Такое сопоставление кажется парадоксом только потому, что в определенных кругах революционеров принято идеализировать, представлять как бескорыстных борцов с режимом, а в чиновниках, напротив, видеть одни лишь пороки: взяточничество, чинопочитание и т. д. Причина для этого есть: революционеры в России выступают на историческую сцену, когда чиновничество вырождается и перестает служить государству верой и правдой. но, во-первых, далеко не все революционеры так уж бескорыстны, достаточно вспомнить историю злоупотреблений с деньгами, добытыми при помощи эксов, в среде верхушки эсеровской партии. А во-вторых, сегодняшние революционеры завтра становятся основой чиновничества другого, постреволюционного государства, и многих из них ждет такое же моральное разложение (вспомним, в какой роскоши жили Г. Е. Зиновьев или л. Д. Троцкий).

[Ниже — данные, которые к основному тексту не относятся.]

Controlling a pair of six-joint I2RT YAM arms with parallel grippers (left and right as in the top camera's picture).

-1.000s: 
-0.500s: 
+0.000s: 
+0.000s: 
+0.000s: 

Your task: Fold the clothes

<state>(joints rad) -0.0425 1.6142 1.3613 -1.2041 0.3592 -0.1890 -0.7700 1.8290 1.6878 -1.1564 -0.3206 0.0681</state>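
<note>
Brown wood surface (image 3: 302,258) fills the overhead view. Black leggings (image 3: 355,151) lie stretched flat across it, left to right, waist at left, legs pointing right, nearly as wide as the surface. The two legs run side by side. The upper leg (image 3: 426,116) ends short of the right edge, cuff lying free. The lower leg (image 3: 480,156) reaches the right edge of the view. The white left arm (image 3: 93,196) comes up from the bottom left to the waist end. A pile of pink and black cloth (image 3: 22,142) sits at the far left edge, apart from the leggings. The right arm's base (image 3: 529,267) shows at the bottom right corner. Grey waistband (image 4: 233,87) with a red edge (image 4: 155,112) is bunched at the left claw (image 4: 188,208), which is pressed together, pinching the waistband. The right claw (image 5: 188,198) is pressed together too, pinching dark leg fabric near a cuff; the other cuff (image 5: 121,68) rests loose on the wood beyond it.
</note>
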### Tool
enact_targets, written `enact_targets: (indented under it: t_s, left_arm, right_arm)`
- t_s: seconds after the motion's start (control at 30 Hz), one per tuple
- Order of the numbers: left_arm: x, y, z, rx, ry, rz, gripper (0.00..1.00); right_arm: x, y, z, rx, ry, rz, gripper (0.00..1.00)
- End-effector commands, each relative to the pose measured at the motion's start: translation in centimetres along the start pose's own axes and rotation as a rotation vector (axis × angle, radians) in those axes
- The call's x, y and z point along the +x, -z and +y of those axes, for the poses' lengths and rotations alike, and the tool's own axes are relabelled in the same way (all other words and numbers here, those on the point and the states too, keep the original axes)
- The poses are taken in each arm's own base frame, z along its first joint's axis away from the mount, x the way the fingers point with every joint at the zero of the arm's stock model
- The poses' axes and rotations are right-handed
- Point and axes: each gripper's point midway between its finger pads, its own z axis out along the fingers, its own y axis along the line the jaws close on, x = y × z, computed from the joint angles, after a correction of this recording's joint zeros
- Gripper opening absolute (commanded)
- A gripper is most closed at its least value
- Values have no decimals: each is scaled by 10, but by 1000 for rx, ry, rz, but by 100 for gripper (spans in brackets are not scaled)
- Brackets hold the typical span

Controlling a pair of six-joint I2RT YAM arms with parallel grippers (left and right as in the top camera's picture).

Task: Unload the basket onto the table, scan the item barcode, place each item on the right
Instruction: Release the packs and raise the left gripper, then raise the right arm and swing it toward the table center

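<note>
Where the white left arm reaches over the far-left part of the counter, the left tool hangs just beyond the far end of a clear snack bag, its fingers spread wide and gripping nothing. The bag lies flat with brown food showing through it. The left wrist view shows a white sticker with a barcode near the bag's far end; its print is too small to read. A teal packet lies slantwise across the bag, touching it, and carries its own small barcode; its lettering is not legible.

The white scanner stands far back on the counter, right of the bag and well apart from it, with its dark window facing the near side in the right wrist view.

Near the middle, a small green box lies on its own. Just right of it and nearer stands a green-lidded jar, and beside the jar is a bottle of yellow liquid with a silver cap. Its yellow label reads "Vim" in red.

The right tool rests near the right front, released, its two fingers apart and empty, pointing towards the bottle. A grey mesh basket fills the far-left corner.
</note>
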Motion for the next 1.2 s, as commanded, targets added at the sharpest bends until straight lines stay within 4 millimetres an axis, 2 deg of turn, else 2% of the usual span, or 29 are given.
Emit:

Итак, университет в имперской России был машиной, которая производила чиновников. Он действительно хорошо справлялся с производством людей определенного типа, ориентированных на служение, не ощущающих себя свободными индивидами, не обладающих критическим мышлением, исполнительных и дисциплинированных. Эти люди были предназначены стать чиновниками имперского государства. Однако в силу целого ряда причин имперское государство и его идеология перестали для них быть притягательными. В работе университетов произошел сбой: «машина» стала готовить все больше «чиновников-мутантов» — революционеров. Причем трагедия императорского университета и состояла в том, что усиление дисциплины и контроля приводили лишь к тому, что университет все эффективней и эффективней готовил людей этого типа, а имперское государство для них становилось все менее и менее симпатичным. Таким образом, репрессии против студентов приводили к обратному эффекту — увеличению числа революционеров, а краткие периоды либерализации развязывали этим революционерам руки.
Революционное движение, которое зародилось в лоне российских университетов, в конце концов эти университеты и погубило — с тем, чтобы после того, как горячка революции улеглась, на их месте возникли другие, советские университеты, также бывшие университетами лишь по названию и представлявшие собой мультиинституты.